- **Exercise**
Look through the entries below. Report each line that has the word "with" in it.

- **Stored records**

[Start of Attachment]

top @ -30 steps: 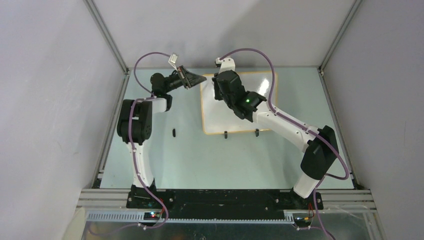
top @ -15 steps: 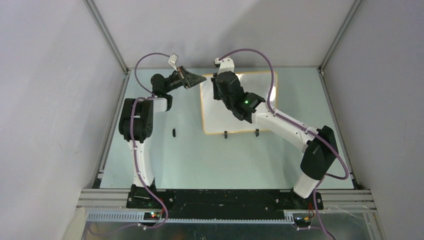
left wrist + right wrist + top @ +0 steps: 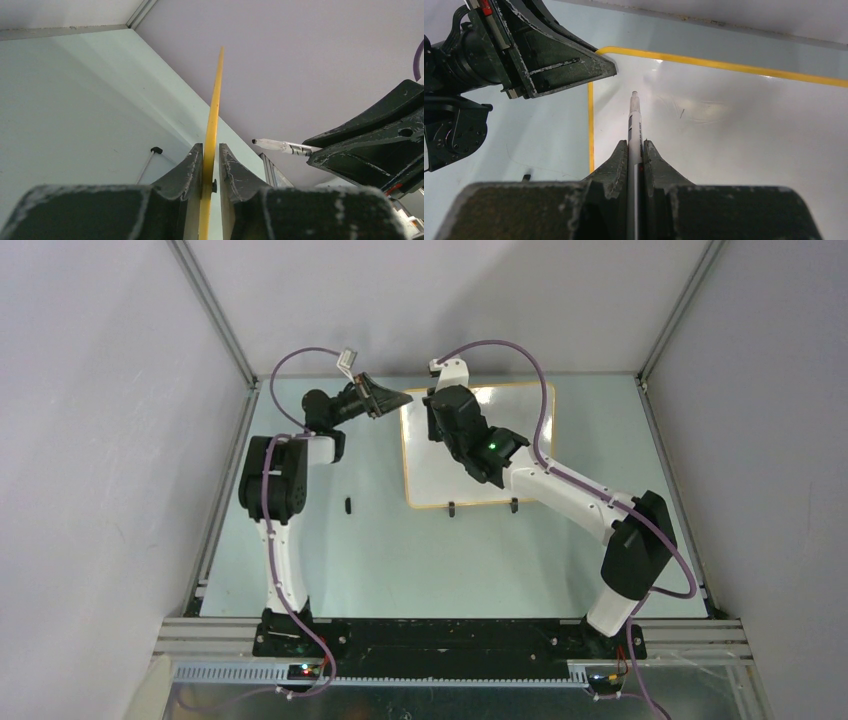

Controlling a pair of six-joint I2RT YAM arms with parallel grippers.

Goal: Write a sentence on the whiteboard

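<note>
The whiteboard (image 3: 440, 478) lies flat at the back of the table, its two black feet toward me. My left gripper (image 3: 400, 398) straddles the yellow rim (image 3: 215, 110) at the board's far left corner. Its left finger touches the rim and a thin gap shows on the right, so my left gripper (image 3: 211, 146) is narrowly open. My right gripper (image 3: 635, 142) is shut on a slim silver marker (image 3: 634, 115), its tip over the board (image 3: 749, 135) near that corner. In the overhead view the right gripper (image 3: 436, 410) hangs above the board. No sentence shows, only faint smudges.
A small black cap (image 3: 347, 505) lies on the table left of the board. Grey enclosure walls and metal frame posts (image 3: 215, 325) close in the back and sides. The right arm's purple cable (image 3: 545, 410) loops over the board's right part.
The right wrist has crept slightly toward the board's far left corner. The left jaws have eased a little off the rim. The board has not moved.
</note>
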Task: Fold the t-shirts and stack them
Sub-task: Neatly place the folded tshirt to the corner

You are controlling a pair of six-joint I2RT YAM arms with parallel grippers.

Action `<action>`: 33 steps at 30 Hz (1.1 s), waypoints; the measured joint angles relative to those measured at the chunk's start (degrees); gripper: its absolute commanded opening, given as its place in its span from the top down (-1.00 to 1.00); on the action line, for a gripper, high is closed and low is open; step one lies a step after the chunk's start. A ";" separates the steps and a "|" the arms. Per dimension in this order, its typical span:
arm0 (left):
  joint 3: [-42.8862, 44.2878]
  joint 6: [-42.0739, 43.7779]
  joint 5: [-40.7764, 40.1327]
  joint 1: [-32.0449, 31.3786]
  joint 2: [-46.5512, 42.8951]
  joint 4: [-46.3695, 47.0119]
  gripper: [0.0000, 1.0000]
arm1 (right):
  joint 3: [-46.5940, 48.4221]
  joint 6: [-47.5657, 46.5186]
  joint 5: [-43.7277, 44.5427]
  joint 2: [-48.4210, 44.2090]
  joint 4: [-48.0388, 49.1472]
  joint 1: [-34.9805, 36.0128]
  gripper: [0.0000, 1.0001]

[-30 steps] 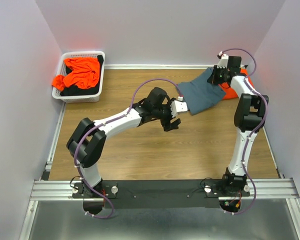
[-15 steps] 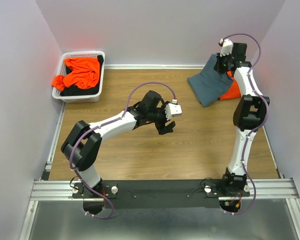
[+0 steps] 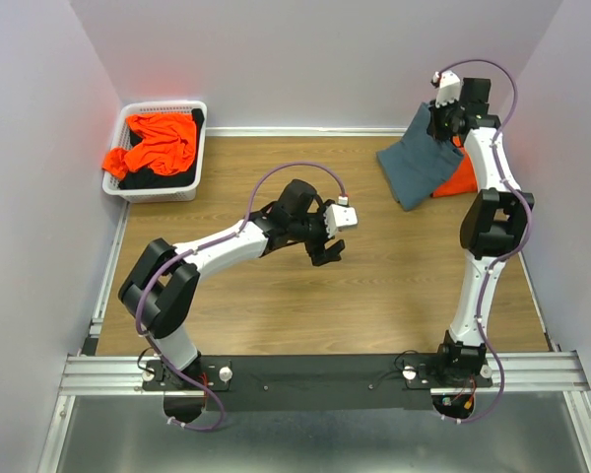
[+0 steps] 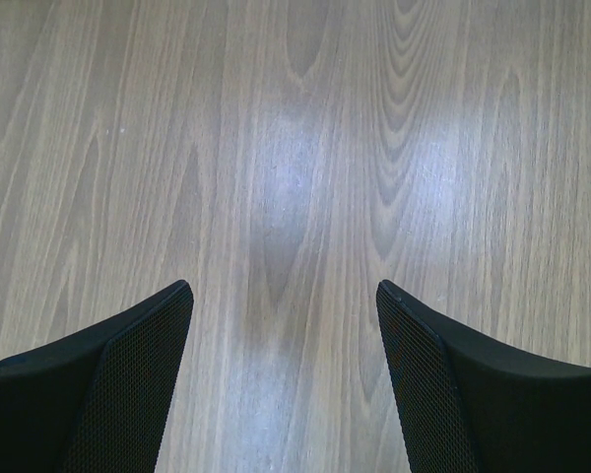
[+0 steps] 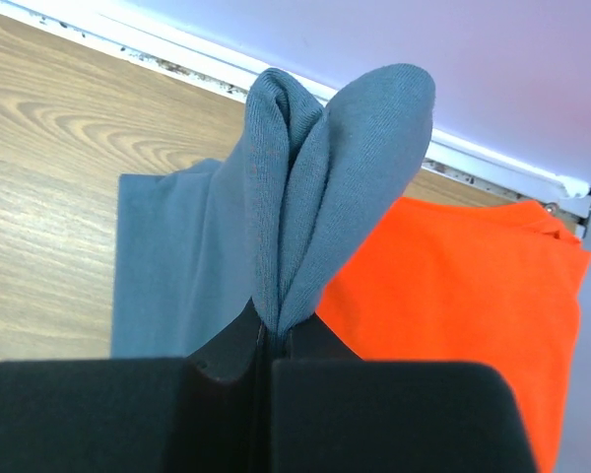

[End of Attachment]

- **Task answer**
Controlling a pair of six-joint I2RT YAM arms with parallel grippers.
You are controlling a pair of six-joint I2RT YAM arms with parallel grippers.

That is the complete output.